School of Engineering and Computer Science, Medical and Biological Engineering Research Group, University of Hull, Hull HU6 7RX, UK
School of Engineering and Computer Science, Medical and Biological Engineering Research Group, University of Hull, Hull HU6 7RX, UK.
J R Soc Interface. 2018 Oct 24;15(147):20180278. doi: 10.1098/rsif.2018.0278.
The falx cerebri and the tentorium cerebelli are two projections of the dura mater in the cranial cavity which ossify to varying degrees in some mammalian species. The idea that the ossification of these structures may be necessary to support the loads arising during feeding has been proposed and dismissed in the past, but never tested quantitatively. To address this, a biomechanical model of a domestic cat () skull was created and the material properties of the falx and tentorium were varied for a series of loading regimes incorporating the main masticatory and neck muscles during biting. Under these loading conditions, ossification of the falx cerebri does not have a significant impact on the stress in the cranial bones. In the case of the tentorium, however, a localized increase in stress was observed in the parietal and temporal bones, including the tympanic bulla, when a non-ossified tentorium was modelled. These effects were consistent across the different analyses, irrespective of loading regime. The results suggest that ossification of the tentorium cerebelli may play a minor role during feeding activities by decreasing the stress in the back of the skull.
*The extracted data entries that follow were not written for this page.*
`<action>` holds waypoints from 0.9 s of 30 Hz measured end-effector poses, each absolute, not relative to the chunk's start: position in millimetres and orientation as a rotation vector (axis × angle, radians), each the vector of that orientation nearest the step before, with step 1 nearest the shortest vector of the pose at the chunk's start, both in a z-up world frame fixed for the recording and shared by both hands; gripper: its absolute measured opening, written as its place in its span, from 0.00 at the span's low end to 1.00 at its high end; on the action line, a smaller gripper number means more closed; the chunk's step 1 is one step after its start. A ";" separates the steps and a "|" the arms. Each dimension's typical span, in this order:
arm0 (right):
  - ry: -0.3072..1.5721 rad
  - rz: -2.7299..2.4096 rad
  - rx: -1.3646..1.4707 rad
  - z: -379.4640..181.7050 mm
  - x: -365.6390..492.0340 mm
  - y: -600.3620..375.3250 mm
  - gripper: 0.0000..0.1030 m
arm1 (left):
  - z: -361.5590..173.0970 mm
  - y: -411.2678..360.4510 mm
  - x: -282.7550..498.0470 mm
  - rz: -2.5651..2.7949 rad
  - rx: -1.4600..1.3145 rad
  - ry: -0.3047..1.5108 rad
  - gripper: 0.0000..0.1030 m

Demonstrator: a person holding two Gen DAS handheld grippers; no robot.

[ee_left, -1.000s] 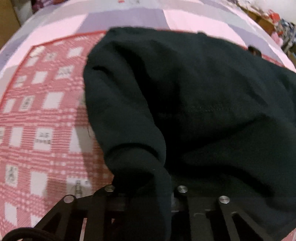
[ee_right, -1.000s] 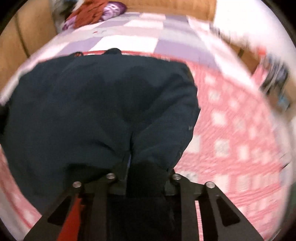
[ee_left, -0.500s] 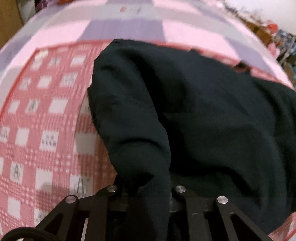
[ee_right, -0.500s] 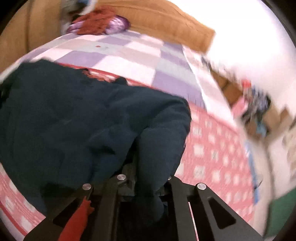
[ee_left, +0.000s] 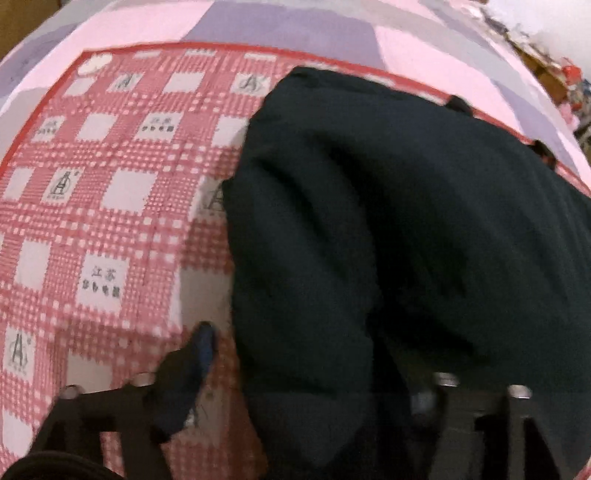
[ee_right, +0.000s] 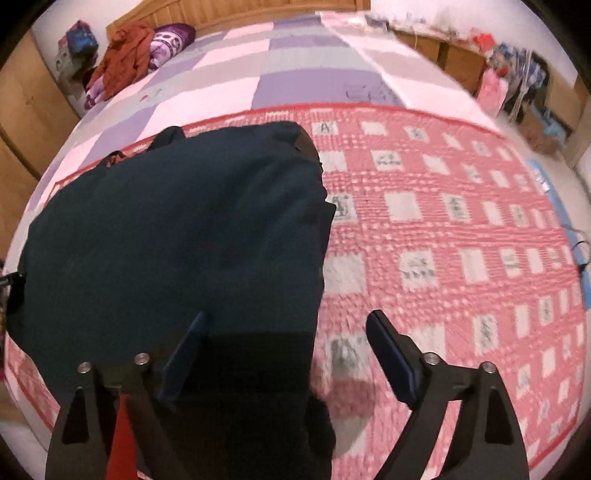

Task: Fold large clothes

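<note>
So the dark sweater [ee_right: 177,236] is lying on the red-and-white checked cloth [ee_right: 443,229], which is spread over a bed with a pink, grey and purple patchwork cover [ee_right: 303,55]. It sits on the left half of the checked cloth in the right wrist view, bunched into a thick, rounded heap with one sleeve folded over the body.

The right gripper [ee_right: 286,332] has its jaws spread wide, released, nothing pinched. The left finger [ee_right: 184,354] is over the lower edge of the sweater, the right finger [ee_right: 391,354] is over bare checked cloth just beside the sweater's edge.

The left gripper [ee_left: 306,369] looks spread apart too. One finger [ee_left: 192,365] with a bluish pad shows over the checked cloth just left of the sweater [ee_left: 388,240]; the other side is mostly buried behind dark fabric, so only its bolts peek out. A thick roll of sleeve sits between the two sides, but the visible finger stands clear of it, so it isn't clamped. The shot is pretty blurry though.

Further back in the right wrist view: a rust-coloured garment [ee_right: 125,51] and a purple patterned pillow [ee_right: 170,40] sit by the wooden headboard [ee_right: 236,11], and there's colourful clutter [ee_right: 517,77] along the far right wall.
</note>
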State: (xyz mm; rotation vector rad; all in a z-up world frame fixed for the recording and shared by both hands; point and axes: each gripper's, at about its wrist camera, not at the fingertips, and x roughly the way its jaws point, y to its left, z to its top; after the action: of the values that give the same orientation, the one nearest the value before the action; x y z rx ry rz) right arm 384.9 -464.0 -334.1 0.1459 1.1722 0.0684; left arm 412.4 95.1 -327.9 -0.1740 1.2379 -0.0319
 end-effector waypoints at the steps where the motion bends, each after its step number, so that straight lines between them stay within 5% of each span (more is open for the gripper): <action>1: 1.192 0.072 0.178 -341.2 395.4 -469.1 0.98 | -333.6 94.6 417.7 -0.037 -0.170 1.264 0.86; 4: 1.241 0.105 0.237 -362.2 416.0 -474.8 1.00 | -351.3 97.3 432.1 -0.035 -0.167 1.339 1.00; 9: 1.354 0.181 0.438 -399.9 431.9 -480.2 1.00 | -378.2 107.6 442.6 -0.113 -0.349 1.449 1.00; 16: 1.363 0.207 0.513 -422.0 435.8 -473.9 1.00 | -386.8 81.1 456.5 -0.102 -0.182 1.445 0.99; 18: 1.361 0.199 0.490 -419.9 436.4 -465.2 0.98 | -375.1 70.2 451.2 -0.150 -0.145 1.399 0.70; 19: 1.346 0.218 0.484 -415.5 436.0 -461.3 0.75 | -367.3 63.0 447.5 -0.140 -0.103 1.373 0.55; 20: 1.326 0.244 0.488 -408.5 434.7 -455.2 0.65 | -357.2 49.4 440.8 -0.128 -0.018 1.338 0.41; 22: 1.300 0.224 0.384 -392.8 431.5 -439.7 0.47 | -346.7 35.7 431.5 -0.101 0.055 1.297 0.30; 27: 1.201 0.174 0.345 -360.5 410.7 -425.4 0.31 | -312.6 49.2 417.2 -0.091 -0.052 1.197 0.20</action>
State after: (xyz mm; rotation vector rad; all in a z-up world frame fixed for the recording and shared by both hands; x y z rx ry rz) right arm 410.7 -425.4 -360.5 0.3450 1.2006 0.1739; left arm 417.2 49.2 -312.6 -0.0516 1.1971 -0.0914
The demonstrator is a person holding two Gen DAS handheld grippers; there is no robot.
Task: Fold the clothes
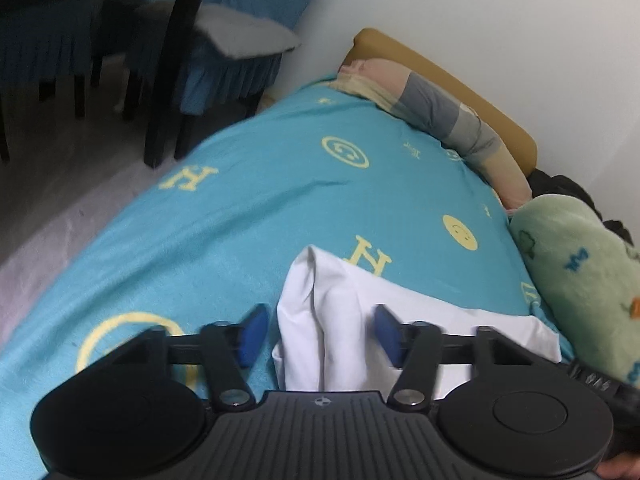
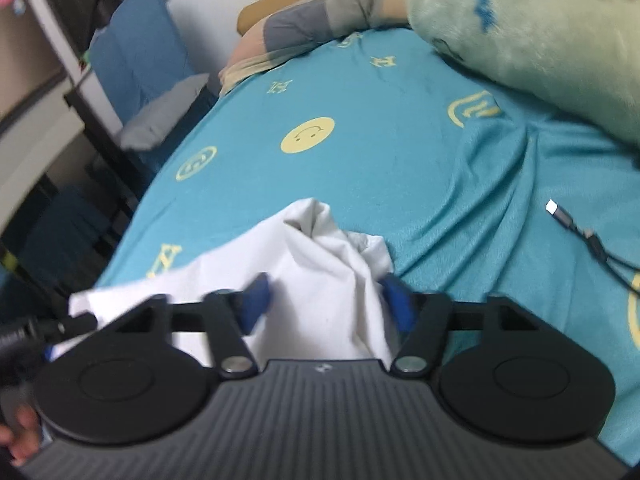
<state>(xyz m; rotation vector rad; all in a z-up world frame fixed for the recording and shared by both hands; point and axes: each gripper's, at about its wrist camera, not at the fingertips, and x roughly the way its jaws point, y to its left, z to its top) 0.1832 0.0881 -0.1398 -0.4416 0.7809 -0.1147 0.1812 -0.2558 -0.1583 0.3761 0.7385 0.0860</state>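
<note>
A white garment (image 1: pixel 320 312) lies on a teal bed sheet (image 1: pixel 248 200) printed with yellow smileys and letters. In the left wrist view my left gripper (image 1: pixel 320 334) is open, its blue pads on either side of a bunched fold of the white cloth. In the right wrist view the white garment (image 2: pixel 320 280) rises in a crumpled peak between the blue pads of my right gripper (image 2: pixel 326 300), which is also open around it. The garment stretches sideways between the two grippers.
A fluffy green blanket (image 1: pixel 580 272) lies at the bed's right, also in the right wrist view (image 2: pixel 540 28). A pink and grey pillow (image 1: pixel 436 108) rests by the headboard. A cable with a plug (image 2: pixel 560 212) lies on the sheet. Dark chairs (image 1: pixel 168 60) stand beside the bed.
</note>
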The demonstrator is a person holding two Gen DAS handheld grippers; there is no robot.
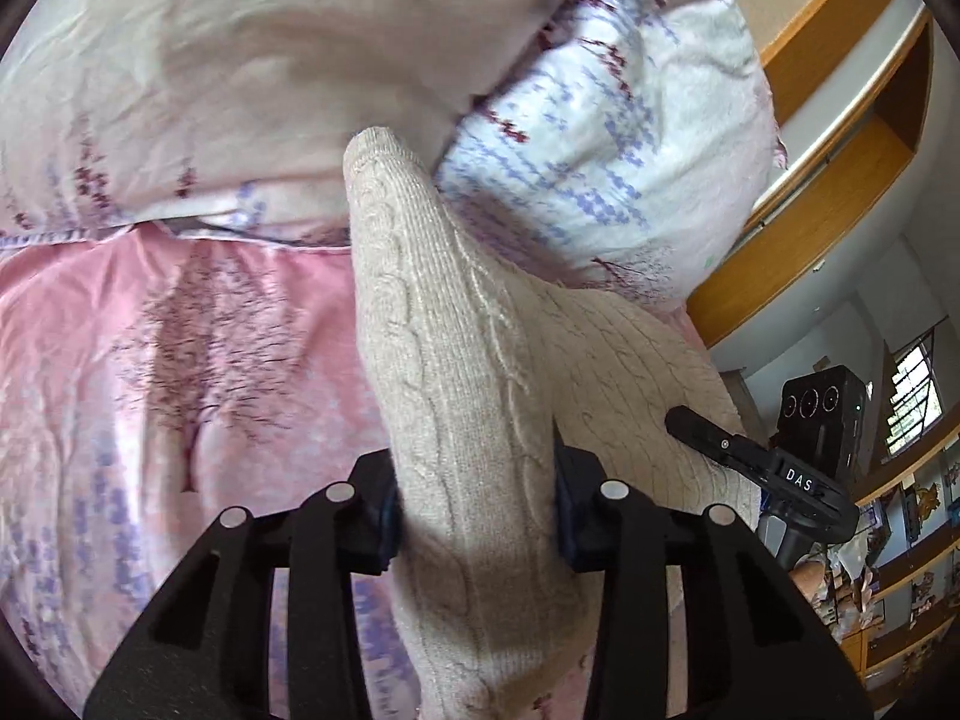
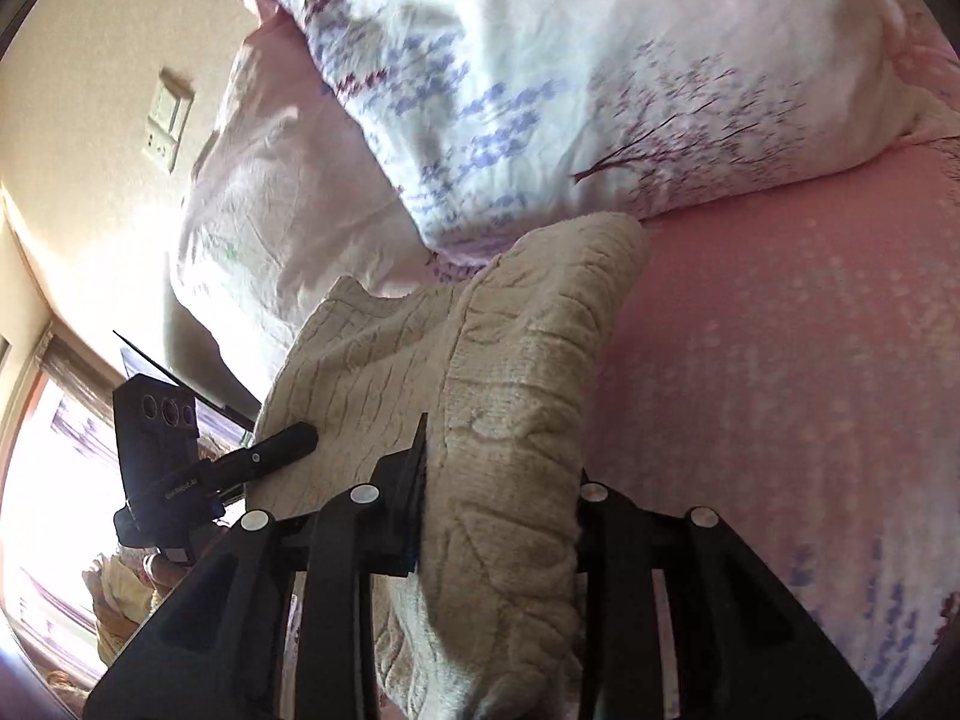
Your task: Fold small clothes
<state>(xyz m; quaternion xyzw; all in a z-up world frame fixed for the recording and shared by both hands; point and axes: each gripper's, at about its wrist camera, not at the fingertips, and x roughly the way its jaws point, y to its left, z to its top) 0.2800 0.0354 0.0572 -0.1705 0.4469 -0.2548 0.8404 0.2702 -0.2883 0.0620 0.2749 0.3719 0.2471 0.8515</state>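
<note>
Left gripper [image 1: 474, 516] is clenched on a bunched fold of the beige cable-knit garment [image 1: 444, 372]; right gripper [image 2: 501, 516] likewise grasps a thick gathered edge of it [image 2: 516, 396]. The knit hangs stretched between the two, raised above the pink bedsheet [image 2: 780, 390]. Judgement: soft, limp, light, with a textured weave unlikely to slip; it sags wherever unsupported. Best held at corners or hems, not mid-panel, so folds fall square. Beyond lie floral pillows [image 1: 630, 138] against the headboard [image 1: 840, 174].
</note>
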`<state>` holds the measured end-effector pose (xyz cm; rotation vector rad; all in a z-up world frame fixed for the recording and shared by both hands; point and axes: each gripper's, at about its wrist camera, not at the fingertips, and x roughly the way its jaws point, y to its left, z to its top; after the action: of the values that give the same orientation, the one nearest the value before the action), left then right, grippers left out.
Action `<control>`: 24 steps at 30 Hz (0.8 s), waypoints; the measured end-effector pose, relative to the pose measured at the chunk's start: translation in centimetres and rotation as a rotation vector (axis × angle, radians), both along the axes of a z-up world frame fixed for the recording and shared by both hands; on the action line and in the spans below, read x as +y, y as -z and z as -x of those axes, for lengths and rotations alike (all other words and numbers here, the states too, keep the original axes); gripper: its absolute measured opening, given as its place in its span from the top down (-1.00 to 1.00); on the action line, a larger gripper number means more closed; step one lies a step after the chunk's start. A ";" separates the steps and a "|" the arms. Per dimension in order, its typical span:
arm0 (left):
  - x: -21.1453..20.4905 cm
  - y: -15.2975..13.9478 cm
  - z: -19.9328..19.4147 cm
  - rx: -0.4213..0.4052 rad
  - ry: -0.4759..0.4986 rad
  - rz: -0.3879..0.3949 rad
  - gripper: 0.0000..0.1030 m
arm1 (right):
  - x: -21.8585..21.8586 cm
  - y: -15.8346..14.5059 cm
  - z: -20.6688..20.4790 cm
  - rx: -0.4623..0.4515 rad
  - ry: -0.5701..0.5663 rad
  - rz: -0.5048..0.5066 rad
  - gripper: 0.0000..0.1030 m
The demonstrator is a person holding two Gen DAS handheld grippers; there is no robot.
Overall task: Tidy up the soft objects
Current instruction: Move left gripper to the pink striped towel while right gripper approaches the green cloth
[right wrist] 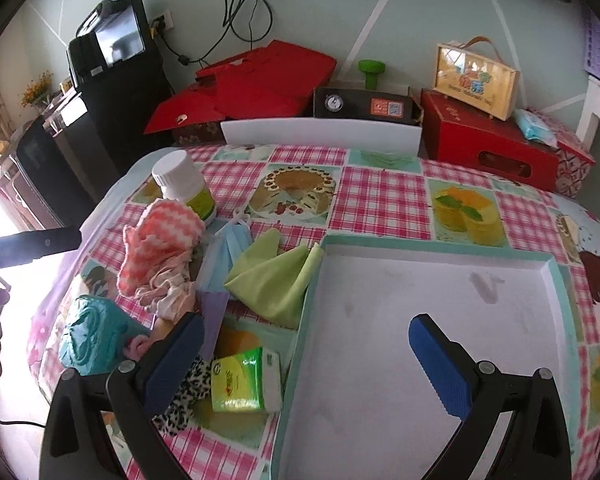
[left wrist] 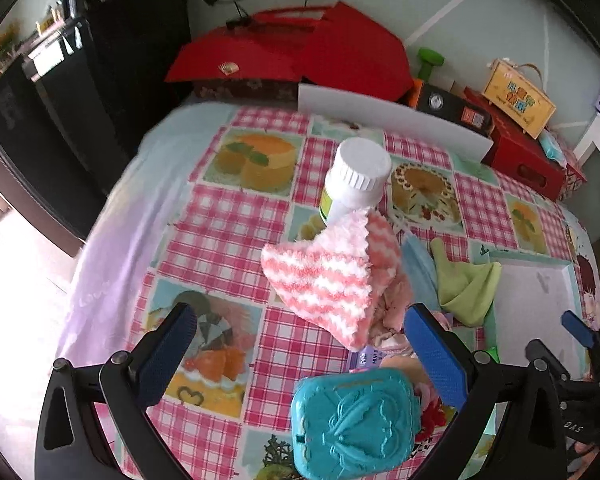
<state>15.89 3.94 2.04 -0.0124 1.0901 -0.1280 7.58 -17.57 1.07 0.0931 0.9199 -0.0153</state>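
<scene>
A pink-and-white striped fuzzy cloth lies on a pile against a white bottle. Beside it lie a pale pink crumpled cloth, a blue face mask and a green cloth. A leopard-print cloth lies by my right gripper's left finger. My left gripper is open, just short of the striped cloth. My right gripper is open and empty over the white tray.
A teal plastic case and a green tissue pack lie near the table's front. Red boxes, a black case and a white board line the back edge. A black cabinet stands left.
</scene>
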 end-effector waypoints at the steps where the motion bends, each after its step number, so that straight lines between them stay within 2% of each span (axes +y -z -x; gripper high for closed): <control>1: -0.1 0.3 -0.5 0.016 0.004 0.006 -1.00 | 0.0 0.3 -0.5 0.008 -0.008 -0.006 -1.00; 7: -1.0 1.9 -2.1 0.079 0.041 0.032 -1.00 | 1.0 0.8 -2.5 0.014 -0.074 -0.031 -0.99; 18: -1.6 4.6 -4.4 0.159 0.051 0.007 -1.00 | 3.8 3.2 -5.6 0.093 -0.194 -0.074 -0.44; 22: -1.5 5.5 -4.9 0.173 0.047 0.007 -1.00 | 4.2 4.1 -6.2 0.117 -0.200 -0.068 -0.42; 24: -1.5 6.0 -5.3 0.182 0.042 0.002 -0.99 | 4.1 4.4 -6.4 0.126 -0.194 -0.076 -0.27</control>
<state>21.16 2.48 -3.91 -0.0033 1.2720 -0.1682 13.98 -13.43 -3.34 0.0740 1.0527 0.1955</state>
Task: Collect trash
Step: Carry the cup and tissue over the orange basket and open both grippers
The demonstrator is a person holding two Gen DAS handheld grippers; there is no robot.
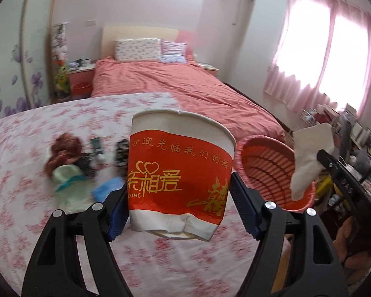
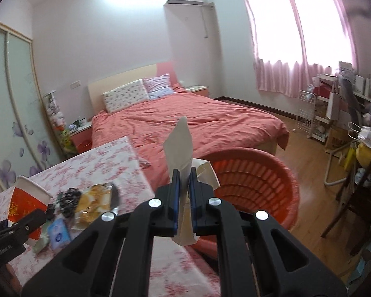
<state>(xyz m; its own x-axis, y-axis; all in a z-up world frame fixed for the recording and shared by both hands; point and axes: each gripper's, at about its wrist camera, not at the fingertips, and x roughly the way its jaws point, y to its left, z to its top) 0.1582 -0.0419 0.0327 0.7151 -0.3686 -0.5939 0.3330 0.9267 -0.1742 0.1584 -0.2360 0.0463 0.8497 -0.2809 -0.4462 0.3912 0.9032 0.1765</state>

大脑镰和小脑幕是硬脑膜在颅腔中的两个突起,在某些哺乳动物物种中会不同程度地骨化。过去曾提出并否定过这些结构的骨化可能是为了支撑进食过程中产生的负荷的观点,但从未进行过定量测试。为了解决这个问题,创建了一个家猫头骨的生物力学模型,并针对一系列加载情况对大脑镰和小脑幕的材料特性进行了改变,这些加载情况包括在咀嚼时主要的咀嚼和颈部肌肉。在这些加载条件下,大脑镰的骨化对颅骨中的应力没有显著影响。然而,在不骨化的小脑幕模型中,观察到顶骨和颞骨(包括鼓室泡)中的局部应力增加。这些影响在不同的分析中是一致的,与加载情况无关。结果表明,小脑幕的骨化可能通过降低颅骨后部的应力在进食活动中发挥次要作用。